Chapter 8: Ordering a Line Online: How Internet Shopping Has Improved Drug Dealers’ Customer Service

Chapter 9: Diversifying into New Markets: From Drug Smuggling to People Smuggling

Chapter 10: Coming Full Circle: How Legalization Threatens the Drug Lords

In the book, Wainwright draws a comparison between prominent legitimate businesses and various drug cartels. His investigation for this comparison takes him beyond the borders of Central, North, and South America, and he cleverly guides readers from his meeting with an anti-drug squad in the Dominican Republic to explore the “legal highs” industry in New Zealand, and finally to purchasing illegal products online through special web browsers in the “Dark Web.”

Wainwright exposes how although multinational companies like Burger King, Wal-Mart, Coca-Cola, McDonald's, and Pepsi do not typically engage in the brutal activities of those involved in illicit drug production—the murdering of government officials, torturing of business competitors, or the use of grotesque violence to honour contractual agreements, for example—criminal enterprises do, in many respects, operate like any large lawful corporation.

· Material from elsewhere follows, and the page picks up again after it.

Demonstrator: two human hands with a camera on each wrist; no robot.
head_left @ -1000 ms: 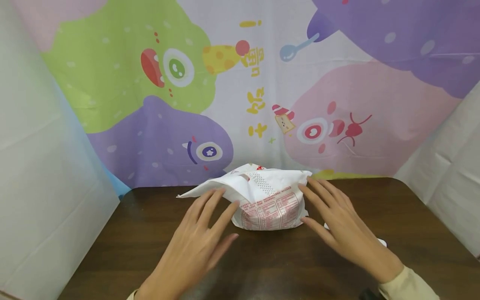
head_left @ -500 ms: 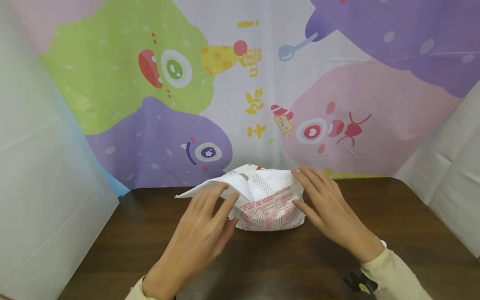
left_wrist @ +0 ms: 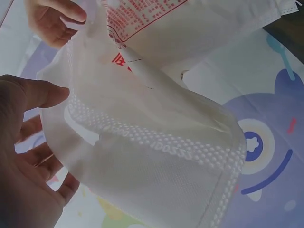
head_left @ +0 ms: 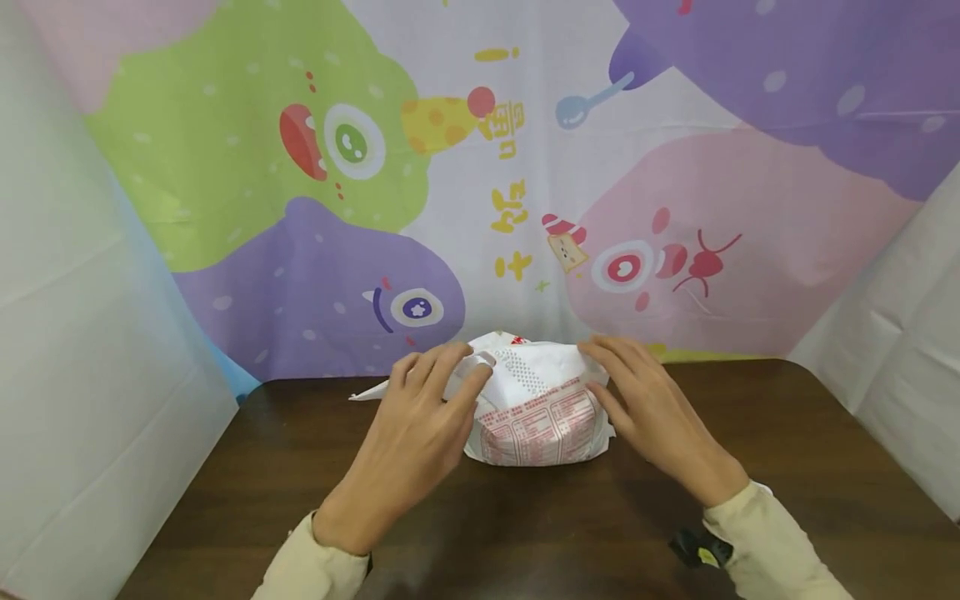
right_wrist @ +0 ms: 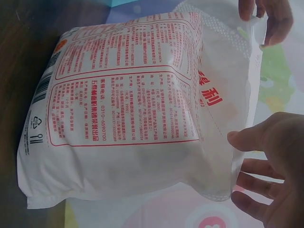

This includes encountering those mundane and tedious complications that come to occupy all legally operated businesses. Drug cartels, like competitive corporations, are concerned with supply chain dynamics, recruiting and retaining new employees, competition and collusion, human resources, potential mergers and takeovers, public relations, offshoring, franchising, research and development, online sales, customer satisfaction, and diversification into new markets.

These challenges require drug cartel leaders to develop business acumen, and to implement innovative solutions to placate and satisfy the needs of their consumers and employees.

Wainwright then delves into how drug cartels expand their enterprises to increase their profit, compete globally while gaining influence, and how they collude with other transnational criminal organizations to obtain optimal results. The interconnected operations of various transnational criminal organisations now require different nations to form partnerships to deter the proliferation of illegal activities.

In his conclusion, Wainwright takes readers another insightful step forward, discussing four main mistakes being made when trying to combat the illegal drug industry: (1) the obsession with supply, (2) saving money early on and paying for it later, (3) acting nationally against a global business, and (4) confusing prohibition with control. 

By the end, Wainwright not only convincingly depicts how drug cartels emulate successful businesses, but he also provides an assessment on the efficacy of current methods governments use to combat the sale and transportation of illegal drugs. 

In the last two chapters, Wainwright reveals his stance against current prohibition laws. He counts them as a costly and inadequate approach for dealing with the problems associated with illegal drugs. He believes that the legalisation of marijuana, and potentially other illicit drugs, will deter the drug cartels from making a profit and render those organisations ineffective.

The cartels are innovative organisations and will adapt to new challenges and regulations, just as businesses do; and, just as businesses are opportunistic, so will the cartels quickly pursue new ventures to meet their financial objectives. As marijuana is becoming a less lucrative product, transnational criminal organizations are diversifying the types of drugs they smuggle. For example, cartels have already started to produce and distribute fentanyl, methamphetamine, and heroin in and into the United States. These crime groups have also thrived from non-drug activities like illegal mining, extortion, kidnapping, human smuggling, and sex trafficking.
Historically, illicit drugs are produced in greater quantities in Mexico and distributed more prolifically in the United States.

The author provides a thought-provoking book for scholars, government officials, law enforcement officers, researchers, practitioners, and interested stakeholders on how drug cartels operate and puts forth an insightful approach to defeating such criminal organizations.